The Clerk’s office helps domestic violence survivors obtain injunctions for protection. In recognition of domestic violence awareness month, we’re breaking down the types of injunctions available, how to get an injunction, and the resources available to victims of domestic violence.
Types of Injunctions
Did you know? Not all injunctions are the same. There are five different types of injunctions: domestic, sexual, dating, repeat, and stalking violence. Each injunction type has different requirements, and it’s important to know which type of injunction you need before you file a petition.
To petition for a domestic violence injunction, you must live with the other person as “family” or have a child with the other person. For injunctions, “family” can include blood relatives, a spouse, an intimate partner that you live with but are not married, adopted children, stepparents, stepchildren, and more.
If you don’t live with the other person or have a child with them but they have committed sexual battery against you that you have reported to law enforcement, you may file for an injunction for protection against sexual violence.
You may also file a sexual violence injunction if the other person has been in prison for sexual violence against you and their term of imprisonment has expired or will expire within 90 days from the date you file the petition for a restraining order.
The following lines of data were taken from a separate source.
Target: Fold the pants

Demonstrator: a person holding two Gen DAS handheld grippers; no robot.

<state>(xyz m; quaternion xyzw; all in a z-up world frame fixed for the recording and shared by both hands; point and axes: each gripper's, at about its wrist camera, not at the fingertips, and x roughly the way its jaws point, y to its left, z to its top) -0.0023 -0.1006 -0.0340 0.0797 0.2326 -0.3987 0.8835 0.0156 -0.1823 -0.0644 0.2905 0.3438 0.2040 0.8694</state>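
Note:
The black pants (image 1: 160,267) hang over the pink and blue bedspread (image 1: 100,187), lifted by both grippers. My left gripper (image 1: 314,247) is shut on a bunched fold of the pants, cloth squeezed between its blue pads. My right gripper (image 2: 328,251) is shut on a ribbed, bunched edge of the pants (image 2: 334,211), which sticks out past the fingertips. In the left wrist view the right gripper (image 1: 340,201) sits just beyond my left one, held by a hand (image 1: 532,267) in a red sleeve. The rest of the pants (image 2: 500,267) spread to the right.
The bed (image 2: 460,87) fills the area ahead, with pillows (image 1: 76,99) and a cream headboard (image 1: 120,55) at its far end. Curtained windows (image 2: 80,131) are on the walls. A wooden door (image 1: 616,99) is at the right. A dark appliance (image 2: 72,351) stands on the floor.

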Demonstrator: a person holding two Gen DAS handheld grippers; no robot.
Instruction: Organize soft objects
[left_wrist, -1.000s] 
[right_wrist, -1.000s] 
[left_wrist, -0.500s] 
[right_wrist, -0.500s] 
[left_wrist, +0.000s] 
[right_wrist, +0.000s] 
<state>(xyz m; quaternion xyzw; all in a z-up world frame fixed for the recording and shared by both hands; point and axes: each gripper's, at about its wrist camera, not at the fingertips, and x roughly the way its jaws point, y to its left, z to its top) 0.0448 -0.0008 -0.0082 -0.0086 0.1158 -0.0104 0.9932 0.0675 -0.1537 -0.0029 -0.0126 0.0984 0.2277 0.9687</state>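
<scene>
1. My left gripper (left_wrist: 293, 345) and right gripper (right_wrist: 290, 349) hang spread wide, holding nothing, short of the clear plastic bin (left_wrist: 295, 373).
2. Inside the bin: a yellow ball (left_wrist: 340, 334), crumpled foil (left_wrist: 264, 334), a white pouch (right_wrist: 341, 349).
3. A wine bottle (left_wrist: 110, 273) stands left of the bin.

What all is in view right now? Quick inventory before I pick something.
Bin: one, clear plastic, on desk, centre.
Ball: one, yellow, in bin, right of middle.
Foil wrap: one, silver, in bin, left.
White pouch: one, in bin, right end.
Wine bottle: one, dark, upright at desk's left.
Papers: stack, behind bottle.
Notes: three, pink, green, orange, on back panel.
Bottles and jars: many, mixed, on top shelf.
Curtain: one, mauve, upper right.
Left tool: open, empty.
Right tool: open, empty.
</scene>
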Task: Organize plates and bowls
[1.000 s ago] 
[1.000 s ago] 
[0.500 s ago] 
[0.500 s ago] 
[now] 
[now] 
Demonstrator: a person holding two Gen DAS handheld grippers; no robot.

Injunctions for protection against dating violence protect victims who have dated, been affectionate or intimate with, and continuously interacted with their abuser within the six months prior to filing a petition.
What if the requirements of the previous types of injunctions don’t apply, but you still need protection from someone who is threatening you, scaring you, has been physically violent towards you, or is stalking you?
Injunctions for protection against repeat violence can be used for neighbors, coworkers, and other individuals that do not meet the criteria of domestic, sexual, or dating violence.
For repeat violence injunction requests, there must have been two incidents of physical violence, threats, or stalking, with one occurring within the six months leading up to the injunction request.
Victims of stalking may file for an injunction for protection against stalking violence. This means the other person has willfully, maliciously, and repeatedly followed, harassed, or cyberstalked you.
How to Petition for an Injunction for Protection
Once you identify which type of injunction you need, you can file your petition for an injunction. The Clerk’s office never charges a fee to file for injunctions.
You can petition the court for an injunction by visiting the Family Law department of our office, located on the first floor of the Bartow courthouse. A victim assistant will help you prepare your forms and file them with a judge for review. If the judge believes an injunction is needed, they will enter a Temporary Order for Protection Against Domestic Violence.
You can prepare forms to request an injunction for protection online using our Do-It-Yourself court filings service through TurboCourt. Once your forms are prepared, you can file them for review by a judge using the Florida Courts E-Filing Portal.
After Hours Injunctions
What if violence occurs after business hours, or on a weekend or holiday?
First, call 911 to report the abuse to law enforcement. If law enforcement determines an injunction is needed, the Clerk’s office is contacted. From there, a deputy Clerk will assist you with a safety plan and help you apply for an injunction.
What Happens Next?
After the judge grants a temporary injunction, the violator is served a copy of the petition, notice of hearing, and temporary injunction, and a formal court hearing is scheduled within 15 days.
This October, the Polk County Clerk’s office encourages all people affected by domestic violence to be aware of the resources available:
- Contact the Clerk’s office if you need help filing an injunction. Paperwork for filing an injunction request can be prepared and filed online with the Clerk’s DIY court filings service and the Florida Courts E-Filing Portal, or in person at the Bartow Courthouse.
- The Florida Coalition Against Domestic Violence’s (FCADV) Domestic Violence Hotline is available in Spanish, English and Creole at 1-800-500-1119 (TTY 1-800-621-4202). This hotline provides support and advocacy for survivors 24 hours a day, every day of the year, and assistance finding shelter, support groups and more.